Por: Iris Gordón
Ciudad de Panamá, Panamá
21-7-25
Hay vínculos que no se explican con palabras, solo se sienten. Así era el que yo tenía con mis abuelos. Crecí junto a ellos, escuchando sus historias y llena de su amor incondicional. Siempre fueron mi refugio seguro, los que me miraban con ojos de orgullo y con una mirada que me decía: “Tú puedes ser quien quieras ser, pero siempre tendrás donde volver”.
Mi abuelo, al que todos llamaban “Yeyo”, me regaló los más hermosos recuerdos de mi infancia; recuerdo claramente que él fue el que me enseñó a manejar bicicleta. Siempre se ingeniaba para que la estancia en la casa de los abuelos fuera divertida, a pesar de su fuerte carácter. Mi abuela, Carmelita, mostraba su amor preparando las comidas más deliciosas, siempre atenta al cuidado de sus nietos y especialmente procuraba enseñarnos principios y valores. Una mujer decidida, pero a la vez tierna y cariñosa. Su mirada reflejaba la belleza de su corazón, característica que a medida que pasaban los años, yo podía percibirlo mejor. No tengo duda que entre nosotras había un lazo invisible y especial.

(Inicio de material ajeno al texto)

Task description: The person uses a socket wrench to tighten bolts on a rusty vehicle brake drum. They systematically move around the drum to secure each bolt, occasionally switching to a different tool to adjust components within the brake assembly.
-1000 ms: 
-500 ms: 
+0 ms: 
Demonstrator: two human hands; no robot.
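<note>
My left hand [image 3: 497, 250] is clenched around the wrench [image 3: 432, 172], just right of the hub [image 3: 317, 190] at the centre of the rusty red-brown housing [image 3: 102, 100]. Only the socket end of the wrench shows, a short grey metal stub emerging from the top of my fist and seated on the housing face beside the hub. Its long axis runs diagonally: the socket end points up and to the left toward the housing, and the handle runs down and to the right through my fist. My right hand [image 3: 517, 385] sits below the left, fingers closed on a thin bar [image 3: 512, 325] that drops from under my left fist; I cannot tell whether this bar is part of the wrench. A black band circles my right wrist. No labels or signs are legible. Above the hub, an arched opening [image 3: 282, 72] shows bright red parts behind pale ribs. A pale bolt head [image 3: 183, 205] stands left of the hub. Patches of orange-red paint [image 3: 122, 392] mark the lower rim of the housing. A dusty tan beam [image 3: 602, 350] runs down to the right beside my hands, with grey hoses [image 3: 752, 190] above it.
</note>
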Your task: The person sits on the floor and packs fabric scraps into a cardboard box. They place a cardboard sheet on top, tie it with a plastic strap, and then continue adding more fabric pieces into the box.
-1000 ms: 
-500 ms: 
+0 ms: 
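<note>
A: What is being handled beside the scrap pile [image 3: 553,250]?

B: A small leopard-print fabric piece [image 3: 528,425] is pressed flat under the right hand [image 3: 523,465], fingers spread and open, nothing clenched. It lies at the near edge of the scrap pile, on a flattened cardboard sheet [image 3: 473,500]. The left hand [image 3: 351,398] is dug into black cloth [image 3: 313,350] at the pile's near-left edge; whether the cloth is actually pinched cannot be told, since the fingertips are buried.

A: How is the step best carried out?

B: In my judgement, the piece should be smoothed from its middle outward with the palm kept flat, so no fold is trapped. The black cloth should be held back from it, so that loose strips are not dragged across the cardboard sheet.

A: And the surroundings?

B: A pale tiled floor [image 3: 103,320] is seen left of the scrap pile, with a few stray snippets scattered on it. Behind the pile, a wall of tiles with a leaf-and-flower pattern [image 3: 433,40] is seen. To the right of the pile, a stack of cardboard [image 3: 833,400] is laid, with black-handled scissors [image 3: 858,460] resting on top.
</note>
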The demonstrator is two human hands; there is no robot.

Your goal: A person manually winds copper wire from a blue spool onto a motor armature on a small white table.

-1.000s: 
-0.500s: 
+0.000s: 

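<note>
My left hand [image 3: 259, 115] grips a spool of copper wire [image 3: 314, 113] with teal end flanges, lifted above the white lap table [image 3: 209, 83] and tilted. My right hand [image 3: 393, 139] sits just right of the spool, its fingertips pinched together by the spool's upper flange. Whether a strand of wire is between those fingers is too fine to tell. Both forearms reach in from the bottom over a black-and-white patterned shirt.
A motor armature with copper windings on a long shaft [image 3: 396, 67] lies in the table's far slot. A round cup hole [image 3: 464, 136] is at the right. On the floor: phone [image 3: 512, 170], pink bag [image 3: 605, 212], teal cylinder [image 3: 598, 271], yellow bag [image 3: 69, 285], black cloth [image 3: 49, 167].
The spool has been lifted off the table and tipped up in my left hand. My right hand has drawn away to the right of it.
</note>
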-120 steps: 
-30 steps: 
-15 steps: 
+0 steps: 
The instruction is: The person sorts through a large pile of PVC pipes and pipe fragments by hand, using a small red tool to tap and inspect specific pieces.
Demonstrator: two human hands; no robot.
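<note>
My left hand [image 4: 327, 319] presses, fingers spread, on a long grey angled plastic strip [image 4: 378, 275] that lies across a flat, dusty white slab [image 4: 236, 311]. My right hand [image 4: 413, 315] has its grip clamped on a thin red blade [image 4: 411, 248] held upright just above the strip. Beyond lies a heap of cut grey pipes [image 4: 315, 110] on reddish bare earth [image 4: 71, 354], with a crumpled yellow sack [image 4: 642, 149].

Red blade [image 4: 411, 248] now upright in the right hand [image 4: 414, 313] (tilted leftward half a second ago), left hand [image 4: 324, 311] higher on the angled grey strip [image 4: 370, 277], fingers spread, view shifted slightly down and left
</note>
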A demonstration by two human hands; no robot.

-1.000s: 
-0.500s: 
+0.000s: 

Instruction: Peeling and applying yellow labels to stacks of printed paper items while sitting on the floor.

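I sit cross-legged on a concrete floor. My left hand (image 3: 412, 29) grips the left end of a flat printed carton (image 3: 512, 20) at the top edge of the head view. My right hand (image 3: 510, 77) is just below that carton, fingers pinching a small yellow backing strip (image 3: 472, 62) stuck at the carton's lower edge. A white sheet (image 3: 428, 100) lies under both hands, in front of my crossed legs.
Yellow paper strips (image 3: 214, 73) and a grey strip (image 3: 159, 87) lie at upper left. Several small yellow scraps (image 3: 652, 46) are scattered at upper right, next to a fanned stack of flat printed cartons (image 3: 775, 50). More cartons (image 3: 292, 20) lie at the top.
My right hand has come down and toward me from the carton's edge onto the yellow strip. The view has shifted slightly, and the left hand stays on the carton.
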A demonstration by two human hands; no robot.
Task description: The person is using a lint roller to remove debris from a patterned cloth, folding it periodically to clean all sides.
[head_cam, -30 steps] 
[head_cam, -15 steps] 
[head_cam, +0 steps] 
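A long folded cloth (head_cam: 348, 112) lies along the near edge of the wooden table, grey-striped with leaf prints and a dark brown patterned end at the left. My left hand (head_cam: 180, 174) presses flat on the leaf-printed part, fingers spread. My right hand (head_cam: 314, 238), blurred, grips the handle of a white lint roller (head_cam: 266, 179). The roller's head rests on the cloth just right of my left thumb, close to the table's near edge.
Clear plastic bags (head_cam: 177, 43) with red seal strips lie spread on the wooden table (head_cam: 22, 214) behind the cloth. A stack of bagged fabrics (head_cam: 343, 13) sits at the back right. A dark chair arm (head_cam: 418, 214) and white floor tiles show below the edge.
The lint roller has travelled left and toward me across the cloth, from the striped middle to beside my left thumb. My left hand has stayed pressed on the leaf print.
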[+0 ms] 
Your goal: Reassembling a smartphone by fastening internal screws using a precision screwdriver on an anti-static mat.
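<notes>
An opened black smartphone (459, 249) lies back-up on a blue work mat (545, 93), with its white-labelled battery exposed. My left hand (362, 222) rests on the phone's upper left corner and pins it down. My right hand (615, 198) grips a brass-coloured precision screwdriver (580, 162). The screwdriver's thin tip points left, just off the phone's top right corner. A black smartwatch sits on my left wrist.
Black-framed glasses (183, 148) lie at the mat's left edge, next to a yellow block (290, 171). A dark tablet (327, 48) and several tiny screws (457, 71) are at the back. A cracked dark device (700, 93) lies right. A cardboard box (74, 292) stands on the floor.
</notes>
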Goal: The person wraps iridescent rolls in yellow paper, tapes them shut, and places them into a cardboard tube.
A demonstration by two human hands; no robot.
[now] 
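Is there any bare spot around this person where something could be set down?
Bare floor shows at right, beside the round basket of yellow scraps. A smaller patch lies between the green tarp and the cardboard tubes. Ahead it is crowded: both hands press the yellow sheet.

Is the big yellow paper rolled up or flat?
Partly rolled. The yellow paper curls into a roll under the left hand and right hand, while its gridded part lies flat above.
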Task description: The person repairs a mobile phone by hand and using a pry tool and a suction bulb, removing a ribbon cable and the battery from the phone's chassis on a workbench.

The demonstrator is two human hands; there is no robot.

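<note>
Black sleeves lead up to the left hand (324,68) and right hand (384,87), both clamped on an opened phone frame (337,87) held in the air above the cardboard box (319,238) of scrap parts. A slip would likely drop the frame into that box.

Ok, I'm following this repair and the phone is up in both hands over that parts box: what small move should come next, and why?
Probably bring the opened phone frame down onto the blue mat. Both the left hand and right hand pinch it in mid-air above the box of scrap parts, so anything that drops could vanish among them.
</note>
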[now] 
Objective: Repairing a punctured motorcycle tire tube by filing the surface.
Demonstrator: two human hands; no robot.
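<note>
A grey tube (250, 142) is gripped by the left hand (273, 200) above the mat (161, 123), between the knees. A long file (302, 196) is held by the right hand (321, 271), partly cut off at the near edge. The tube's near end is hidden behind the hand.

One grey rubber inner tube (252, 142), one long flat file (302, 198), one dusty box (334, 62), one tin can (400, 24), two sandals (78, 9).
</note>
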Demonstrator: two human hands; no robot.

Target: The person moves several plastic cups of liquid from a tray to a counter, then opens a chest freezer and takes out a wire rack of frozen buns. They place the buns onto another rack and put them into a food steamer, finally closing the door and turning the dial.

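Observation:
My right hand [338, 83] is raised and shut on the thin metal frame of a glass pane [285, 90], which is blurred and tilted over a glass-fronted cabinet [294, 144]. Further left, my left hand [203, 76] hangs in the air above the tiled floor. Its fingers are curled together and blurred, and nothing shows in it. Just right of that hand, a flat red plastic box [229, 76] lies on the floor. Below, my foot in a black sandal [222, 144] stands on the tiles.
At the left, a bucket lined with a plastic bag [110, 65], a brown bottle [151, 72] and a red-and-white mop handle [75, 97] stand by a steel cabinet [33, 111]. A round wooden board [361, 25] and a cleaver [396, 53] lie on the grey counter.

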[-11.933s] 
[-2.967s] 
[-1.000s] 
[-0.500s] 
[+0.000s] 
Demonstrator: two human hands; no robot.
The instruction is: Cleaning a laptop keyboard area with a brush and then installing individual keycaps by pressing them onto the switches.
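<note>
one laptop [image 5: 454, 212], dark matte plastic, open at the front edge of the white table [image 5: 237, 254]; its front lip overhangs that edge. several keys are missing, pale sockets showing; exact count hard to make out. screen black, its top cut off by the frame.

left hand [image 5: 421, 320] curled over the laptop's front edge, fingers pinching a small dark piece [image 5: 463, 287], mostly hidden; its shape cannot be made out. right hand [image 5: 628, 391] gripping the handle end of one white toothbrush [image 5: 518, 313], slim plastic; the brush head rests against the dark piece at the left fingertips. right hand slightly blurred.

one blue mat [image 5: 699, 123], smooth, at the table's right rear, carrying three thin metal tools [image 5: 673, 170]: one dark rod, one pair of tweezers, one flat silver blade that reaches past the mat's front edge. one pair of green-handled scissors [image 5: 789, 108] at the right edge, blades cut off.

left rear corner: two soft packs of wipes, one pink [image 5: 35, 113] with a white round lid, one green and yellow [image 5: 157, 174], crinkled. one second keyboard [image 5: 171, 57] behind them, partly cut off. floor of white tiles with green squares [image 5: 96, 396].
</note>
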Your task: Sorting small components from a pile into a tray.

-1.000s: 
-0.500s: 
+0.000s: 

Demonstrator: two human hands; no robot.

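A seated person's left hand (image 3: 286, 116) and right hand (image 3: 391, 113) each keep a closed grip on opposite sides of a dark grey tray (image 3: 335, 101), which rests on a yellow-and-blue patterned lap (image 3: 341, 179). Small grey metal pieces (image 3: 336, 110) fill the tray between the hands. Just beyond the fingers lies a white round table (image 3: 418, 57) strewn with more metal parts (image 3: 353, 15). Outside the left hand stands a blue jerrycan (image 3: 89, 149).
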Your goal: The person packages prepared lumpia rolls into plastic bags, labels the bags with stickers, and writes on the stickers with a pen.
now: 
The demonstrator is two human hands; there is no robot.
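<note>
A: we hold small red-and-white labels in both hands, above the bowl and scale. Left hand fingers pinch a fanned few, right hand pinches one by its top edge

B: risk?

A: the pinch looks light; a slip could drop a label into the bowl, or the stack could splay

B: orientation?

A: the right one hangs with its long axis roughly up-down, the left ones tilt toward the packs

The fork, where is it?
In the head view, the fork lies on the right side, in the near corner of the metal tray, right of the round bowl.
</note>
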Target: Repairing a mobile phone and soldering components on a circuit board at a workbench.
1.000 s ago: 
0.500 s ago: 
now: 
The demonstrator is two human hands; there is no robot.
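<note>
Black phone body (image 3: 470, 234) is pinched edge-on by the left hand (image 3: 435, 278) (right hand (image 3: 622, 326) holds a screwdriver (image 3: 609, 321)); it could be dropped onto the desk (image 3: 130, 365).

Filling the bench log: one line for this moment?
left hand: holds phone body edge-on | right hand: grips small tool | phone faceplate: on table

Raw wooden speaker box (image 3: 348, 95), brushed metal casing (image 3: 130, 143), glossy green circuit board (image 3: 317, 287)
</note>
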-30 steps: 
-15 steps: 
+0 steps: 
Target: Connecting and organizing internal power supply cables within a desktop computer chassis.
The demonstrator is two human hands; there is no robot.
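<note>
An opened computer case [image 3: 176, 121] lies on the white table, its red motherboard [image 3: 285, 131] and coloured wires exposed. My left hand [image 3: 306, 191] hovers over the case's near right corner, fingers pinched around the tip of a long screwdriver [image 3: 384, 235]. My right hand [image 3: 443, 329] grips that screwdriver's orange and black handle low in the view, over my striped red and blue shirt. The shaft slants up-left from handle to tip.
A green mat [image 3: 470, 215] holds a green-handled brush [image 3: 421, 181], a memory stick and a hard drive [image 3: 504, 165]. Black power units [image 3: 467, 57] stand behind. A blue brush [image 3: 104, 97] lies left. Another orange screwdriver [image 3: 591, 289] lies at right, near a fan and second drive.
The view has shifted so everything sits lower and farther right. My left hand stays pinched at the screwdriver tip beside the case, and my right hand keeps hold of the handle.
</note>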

Los abuelos tienen esa ternura que no compite con nada. Escuchan con atención, repiten la misma historia mil veces si se lo pedimos, y nos regalan algo que escasea en el mundo: tiempo. En sus manos arrugadas y su andar pausado hay lecciones que solo el corazón puede entender.
Pero además del amor, los abuelos nos transmiten valores esenciales: la paciencia de quien ha visto muchas tormentas pasar, la gratitud por las cosas sencillas, el respeto por los demás, la importancia de cada palabra dada. Nos enseñan que la vida se construye con constancia; que el perdón, sana más que el orgullo, y que hay que encontrar belleza incluso en los días más comunes.
Crecer cerca de los abuelos es uno de los mayores regalos que puede tener un niño. Su presencia aporta estabilidad emocional, amor incondicional y una conexión profunda con las raíces familiares. A través de sus relatos, conocemos la historia familiar, comprendemos mejor quiénes somos y crece el sentido de identidad.
Los abuelos no son solo parte del pasado. Son raíz, son cimiento. Son el alma de nuestra historia. Y aunque partan, siguen siendo faro, abrigo y aliento. Porque cuando el amor ha sido tan grande, no muere, sino que se transforma en presencia que acompaña para siempre.
Dedicado a Carmelita, el amor de mi vida, cuyos 103 años fueron una lección viva de amor, fortaleza y ternura. Tu legado florece en mí.